Exportation to single-level devices
A single-level device or a single-level communications channel is one to which you can write information at only one particular sensitivity level. Usually, terminals, printers, tape drives, and communication ports are categorized as single-level devices. The level you specify for a device is usually dependent on its physical location or the inherent security of the device type. For example, your installation might locate printers in a number of different computer rooms and offices. You'd designate these printers as having sensitivity levels corresponding to the personnel who have access to the printers.
You might designate a printer in a public area as UNCLASSIFIED, whereas a printer in a highly protected office used only by an individual with a TOP SECRET clearance might be designated TOP SECRET. Once you've designated a device in this way, the system will be able to send to that device only information at the level associated with the device.
Unlike output sent to multilevel devices, output sent to single-level devices is not required to be labeled with the security level of the exported information, although many trusted systems do label such output. The Orange Book does require that there be some way (system or procedural) to designate the single level of information being sent to the device.
Labeling human-readable output
The Orange Book included very clear requirements for how to label hard-copy output (output that people can see). This included pages of printed output, maps, graphics, and other displays. The system administrator must have some way of specifying the labels that appear on the output.

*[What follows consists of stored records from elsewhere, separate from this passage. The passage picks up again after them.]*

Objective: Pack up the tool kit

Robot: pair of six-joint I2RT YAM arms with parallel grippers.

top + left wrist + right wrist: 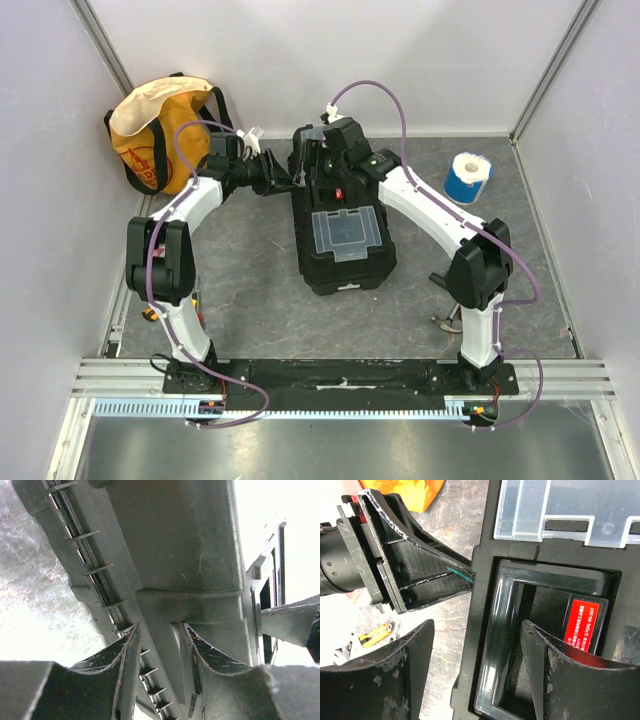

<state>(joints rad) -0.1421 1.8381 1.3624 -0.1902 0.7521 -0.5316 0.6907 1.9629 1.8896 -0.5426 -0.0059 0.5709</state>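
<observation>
The tool kit [345,225] sits at the centre of the overhead view, lying lengthwise on the grey worktop [250,300], with both arms reaching in at its upper end. The left claw [160,626] comes in from the left of frame and is clenched on the box's side edge. In its own camera the two fingers [122,667] flank a black ridge of the ribbed wall, pressed close on either side.

Over to the right claw [476,625], and that one is released, its fingers spread wide. The glossy black handle [495,630] lies in its recess between them, with no finger touching it that I can see. A red label [585,625] shows in the recess at the right of that view, and a clear lid [520,505] runs along the top.

Around the edges, a yellow-orange bag [155,135] slumps in the upper left corner. A blue roll [467,178] stands at the upper right, well apart from the box. A small yellow tool [375,634] lies at the left of the right wrist view.
</observation>
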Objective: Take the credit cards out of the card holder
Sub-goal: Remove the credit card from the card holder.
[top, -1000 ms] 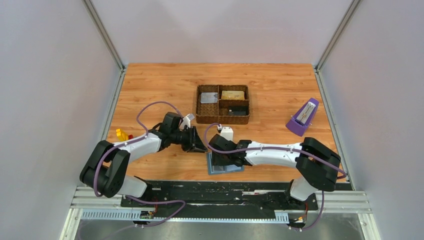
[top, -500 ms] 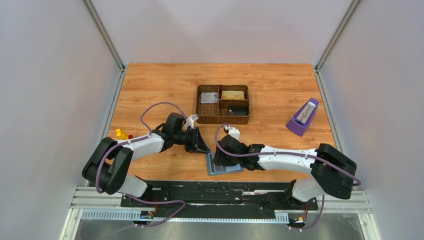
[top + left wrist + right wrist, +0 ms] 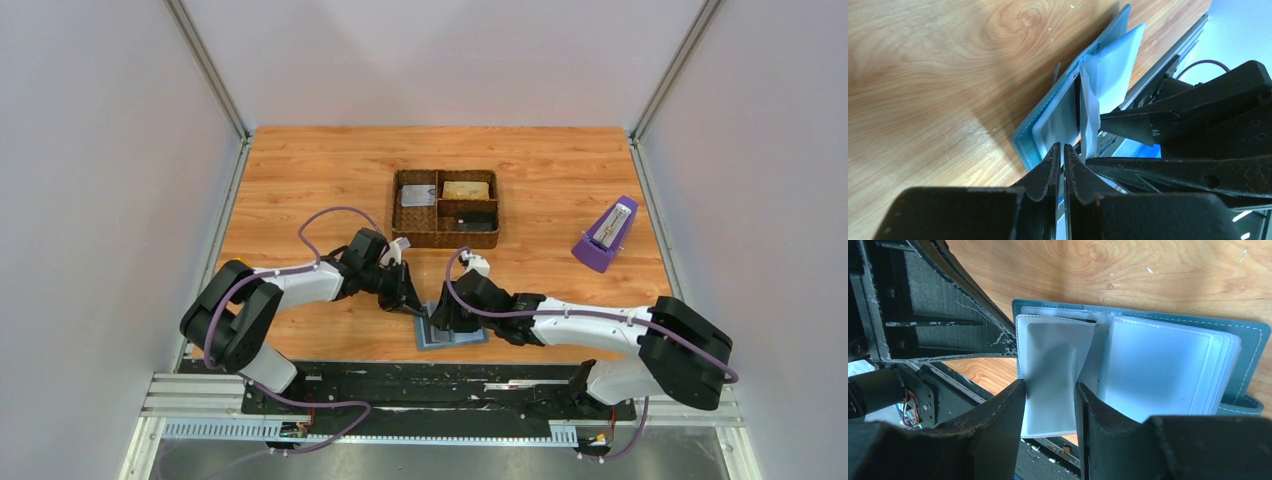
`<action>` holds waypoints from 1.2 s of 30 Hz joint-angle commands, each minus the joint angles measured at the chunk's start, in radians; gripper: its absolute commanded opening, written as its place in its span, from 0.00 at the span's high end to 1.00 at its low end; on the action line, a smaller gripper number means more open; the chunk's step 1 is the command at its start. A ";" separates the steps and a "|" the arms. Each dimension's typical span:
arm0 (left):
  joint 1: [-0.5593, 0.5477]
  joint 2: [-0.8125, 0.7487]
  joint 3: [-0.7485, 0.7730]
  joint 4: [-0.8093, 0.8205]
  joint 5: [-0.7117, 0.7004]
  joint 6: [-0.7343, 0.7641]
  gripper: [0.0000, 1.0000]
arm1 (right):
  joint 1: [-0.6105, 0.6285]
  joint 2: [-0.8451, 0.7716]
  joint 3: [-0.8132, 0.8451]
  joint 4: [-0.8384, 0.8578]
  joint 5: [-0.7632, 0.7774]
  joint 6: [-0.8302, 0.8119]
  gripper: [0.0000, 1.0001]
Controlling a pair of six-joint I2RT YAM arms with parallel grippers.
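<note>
The blue card holder (image 3: 458,338) lies open near the table's front edge, its clear plastic pages showing (image 3: 1168,365). My left gripper (image 3: 414,307) is at its left edge. In the left wrist view its jaws (image 3: 1063,147) are almost together on a thin flat credit card seen edge-on, coming out of a pocket (image 3: 1053,125). My right gripper (image 3: 438,322) is on the holder, and one plastic page (image 3: 1050,360) stands bowed between its fingers (image 3: 1049,388). A gold-yellow credit card (image 3: 466,189) lies in the woven tray.
The brown woven divided tray (image 3: 445,240) stands behind the grippers, with a grey card (image 3: 418,194) and a dark one (image 3: 478,217) in other compartments. A purple metronome (image 3: 605,236) stands at the right. The black rail (image 3: 450,375) runs just past the holder's near edge.
My left gripper has moved right and down to the holder's left edge and its jaws have closed. The right arm has stretched out, with its gripper staying on the holder.
</note>
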 commanded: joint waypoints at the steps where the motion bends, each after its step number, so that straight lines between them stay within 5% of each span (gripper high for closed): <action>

C.2.3.3. Subject sensitivity labels
The subject sensitivity label requirement states that the system must notify a terminal user of any change in the security level associated with that user during an interactive session. This requirement applies to systems rated at B2 and above.
The idea of subject sensitivity labels is that you must always know what security level you're working at. Trusted systems typically display your clearance when you log in, and redisplay it if the security level changes, either automatically or at the user's request.
C.2.3.4. Device labels
The device labels requirement states that each physical device attached to your system must have minimum and maximum security levels associated with them, and that these levels are used to "enforce constraints imposed by the physical environments in which the devices are located."